# BMQ - Gagetown - May 7th ... Anyone else going ?



## Junior17 (27 Mar 2007)

Hey ... Just got the call this morning ... going to Gagetown for BMQ starting May 7th ... anyone else going ?    I'm RCR / Reg Force / Infantry ... I'm from Kitchener and looking forward to my new adventure !!!


----------



## Mike Baker (27 Mar 2007)

Congrats and good luck. Too bad I am still in high school


----------



## Junior17 (27 Mar 2007)

Be patient ... I've been waiting a long time for this ... I wanted in after high school .. didn't happen that way .. now I'm 28 and the time is right ... and I'm taking advantage!


----------



## Mike Baker (27 Mar 2007)

Junior17 said:
			
		

> Be patient ... I've been waiting a long time for this ... I wanted in after high school .. didn't happen that way .. now I'm 28 and the time is right ... and I'm taking advantage!

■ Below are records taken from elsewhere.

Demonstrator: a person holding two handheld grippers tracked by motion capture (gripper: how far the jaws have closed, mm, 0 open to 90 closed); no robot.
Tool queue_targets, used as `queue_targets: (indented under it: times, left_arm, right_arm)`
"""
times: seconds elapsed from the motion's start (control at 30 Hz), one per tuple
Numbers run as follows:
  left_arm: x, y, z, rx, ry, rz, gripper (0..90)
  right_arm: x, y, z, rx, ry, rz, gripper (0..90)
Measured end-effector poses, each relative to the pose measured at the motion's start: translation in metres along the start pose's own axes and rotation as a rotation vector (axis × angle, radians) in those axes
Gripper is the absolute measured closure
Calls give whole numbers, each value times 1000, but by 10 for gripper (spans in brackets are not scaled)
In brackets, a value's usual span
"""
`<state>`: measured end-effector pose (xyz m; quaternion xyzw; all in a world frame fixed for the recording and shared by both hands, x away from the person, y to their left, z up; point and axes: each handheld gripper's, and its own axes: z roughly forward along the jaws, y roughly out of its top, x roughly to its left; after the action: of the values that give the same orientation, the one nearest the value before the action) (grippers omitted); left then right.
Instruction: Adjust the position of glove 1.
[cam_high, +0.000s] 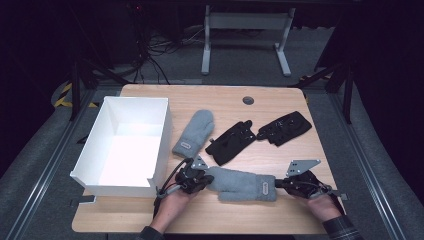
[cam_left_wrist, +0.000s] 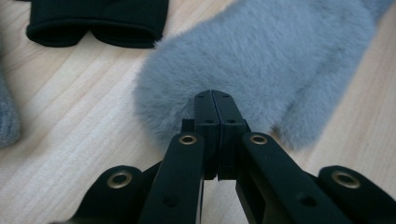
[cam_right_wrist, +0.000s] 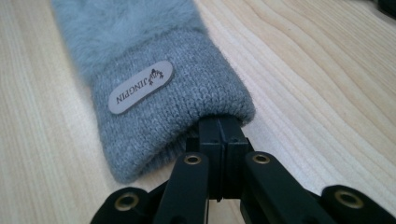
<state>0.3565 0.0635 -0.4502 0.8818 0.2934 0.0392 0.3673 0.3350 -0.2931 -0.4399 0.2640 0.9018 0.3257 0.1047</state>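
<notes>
A fluffy grey mitten (cam_high: 240, 184) lies lengthwise near the table's front edge, between my two grippers. My left gripper (cam_high: 204, 176) is shut, and its tips press into the fur at the mitten's (cam_left_wrist: 261, 60) rounded finger end. In the left gripper view the left gripper (cam_left_wrist: 215, 95) has its jaws flat together, with no fabric visible between them. My right gripper (cam_high: 276, 184) is shut at the knitted cuff end. In the right gripper view the right gripper (cam_right_wrist: 219, 122) has its tips tucked under the cuff rim of the mitten (cam_right_wrist: 149, 93), beside an oval label (cam_right_wrist: 140, 87).
A second grey mitten (cam_high: 194, 132) lies beside the open white box (cam_high: 162, 135) at the left. Two black gloves (cam_high: 231, 141) (cam_high: 285, 127) lie mid-table; the cuff of one black glove (cam_left_wrist: 98, 21) is in the left gripper view. A round grommet (cam_high: 248, 100) sits near the wooden table's (cam_high: 300, 150) far edge.
</notes>
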Motion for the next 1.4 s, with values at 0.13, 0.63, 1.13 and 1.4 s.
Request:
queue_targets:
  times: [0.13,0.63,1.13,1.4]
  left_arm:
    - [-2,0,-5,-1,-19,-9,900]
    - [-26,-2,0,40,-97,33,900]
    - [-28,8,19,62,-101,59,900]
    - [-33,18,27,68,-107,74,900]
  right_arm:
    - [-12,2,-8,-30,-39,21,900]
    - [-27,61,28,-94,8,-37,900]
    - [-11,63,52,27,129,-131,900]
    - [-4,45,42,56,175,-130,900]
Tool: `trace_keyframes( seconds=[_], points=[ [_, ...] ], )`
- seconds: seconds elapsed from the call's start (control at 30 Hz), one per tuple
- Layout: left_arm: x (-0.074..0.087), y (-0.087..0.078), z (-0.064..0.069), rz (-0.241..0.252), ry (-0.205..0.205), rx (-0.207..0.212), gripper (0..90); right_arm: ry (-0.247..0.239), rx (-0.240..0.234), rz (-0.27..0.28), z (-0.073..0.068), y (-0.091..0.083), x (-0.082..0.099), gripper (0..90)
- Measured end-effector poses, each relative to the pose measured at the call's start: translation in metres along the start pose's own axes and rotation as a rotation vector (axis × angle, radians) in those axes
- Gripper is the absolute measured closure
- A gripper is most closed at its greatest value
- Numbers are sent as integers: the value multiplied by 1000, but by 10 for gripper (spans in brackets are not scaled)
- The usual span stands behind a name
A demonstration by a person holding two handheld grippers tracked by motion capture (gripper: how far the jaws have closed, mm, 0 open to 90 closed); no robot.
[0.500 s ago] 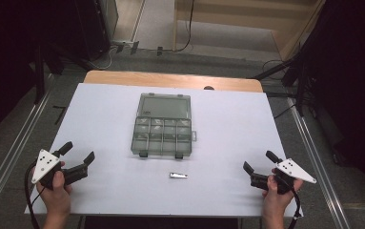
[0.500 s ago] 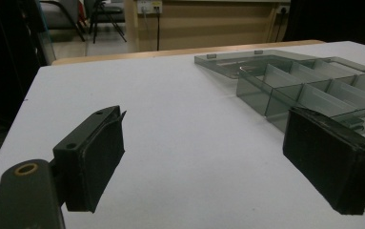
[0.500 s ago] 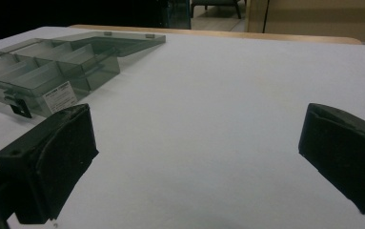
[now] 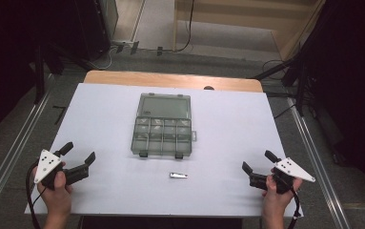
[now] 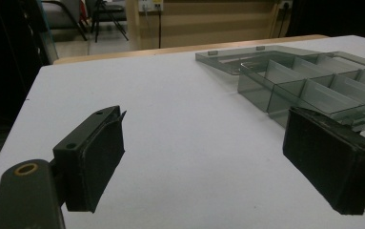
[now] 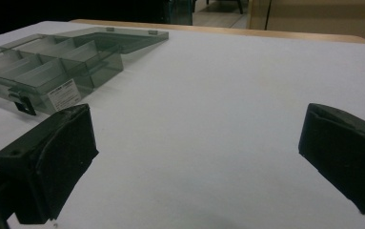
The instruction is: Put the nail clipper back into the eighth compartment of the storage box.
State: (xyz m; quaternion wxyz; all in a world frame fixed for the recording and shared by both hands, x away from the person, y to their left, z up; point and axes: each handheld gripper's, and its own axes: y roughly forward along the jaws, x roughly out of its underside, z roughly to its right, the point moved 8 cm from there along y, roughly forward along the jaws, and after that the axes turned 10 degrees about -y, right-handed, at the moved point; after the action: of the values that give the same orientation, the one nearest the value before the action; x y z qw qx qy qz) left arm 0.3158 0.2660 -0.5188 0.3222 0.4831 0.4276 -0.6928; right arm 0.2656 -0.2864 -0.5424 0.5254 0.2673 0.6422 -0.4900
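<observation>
Two grippers, left gripper [image 4: 79, 155] and right gripper [image 4: 258, 164], rest with jaws spread, grasping nothing; the open compartment box [image 4: 162, 130] looks empty, a small metal piece [image 4: 178, 175] nearby.

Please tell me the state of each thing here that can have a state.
Box: open, lid flat behind, compartments look empty.
Metal piece: flat on table, untouched.
Left gripper: open, holds nothing.
Right gripper: open, holds nothing.
</observation>
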Motion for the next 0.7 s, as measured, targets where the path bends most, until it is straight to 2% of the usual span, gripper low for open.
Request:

That I will. If it works out, I will be in after my 18th B-Day


----------



## rharding (3 Apr 2007)

I am not going to Gagetown but I do leave May 5th for basic in St Jean. I am also going reg. force Infantry. Good luck buddy see you down the road.


----------



## benl (4 Apr 2007)

Hey bro a future fellow infanteer with myself in Gage May 7th, and just down the road to...I'm in London, Ontario (in case plainly stating London wasn't obvious enough hehe).  How are you getting there?  I myself am flying out of London, with a stop in TO then on to New Brunswick, on May 5th.  Maybe we'll be on the same flight out of TO?


----------



## Pea (4 Apr 2007)

rharding said:
			
		

> I am not going to Gagetown but I do leave May 5th for basic in St Jean. I am also going reg. force Infantry. Good luck buddy see you down the road.



There's a thread here, for those of us going to St.Jean for the 07 May course. http://forums.army.ca/forums/threads/59164.0.html


----------



## Junior17 (4 Apr 2007)

There's four of us leaving from T.O. on Sunday May 6th ... cutting it a little close but I guess as long as we get there ... are you RCR 'preparation h' ?


----------



## benl (5 Apr 2007)

No Junior17, I will be PPCLI...I never lived out west and kinda wanted to see what it was like.  Not to mention my Oilers will be right around the corner from the base hehe.
So are the other three leaving on may 6th from the Kitch' recruiting office as well?? Do you know them?


----------



## Dominus (7 Apr 2007)

I'm already here in Gagetown doing BMQ (started on Feb 5th).  One very important thing to remember is to take appropriate outdoor clothing.  You will not get your kit for at least a week, and you're going to be outdoors a lot.  Gagetown has weather that is downright chaotic, so have some civvie kit to cover all situations.  We got here in -35 degree weather, and some people didn't have toques or gloves.  Not a lot of fun. You're going to have to deal with rain more than cold, so make sure you have a waterproof jacket and good boots, or those first few days are going to be hell.  You'll also get sick, which will stay with you a long while on BMQ.  So bring good outdoor kit.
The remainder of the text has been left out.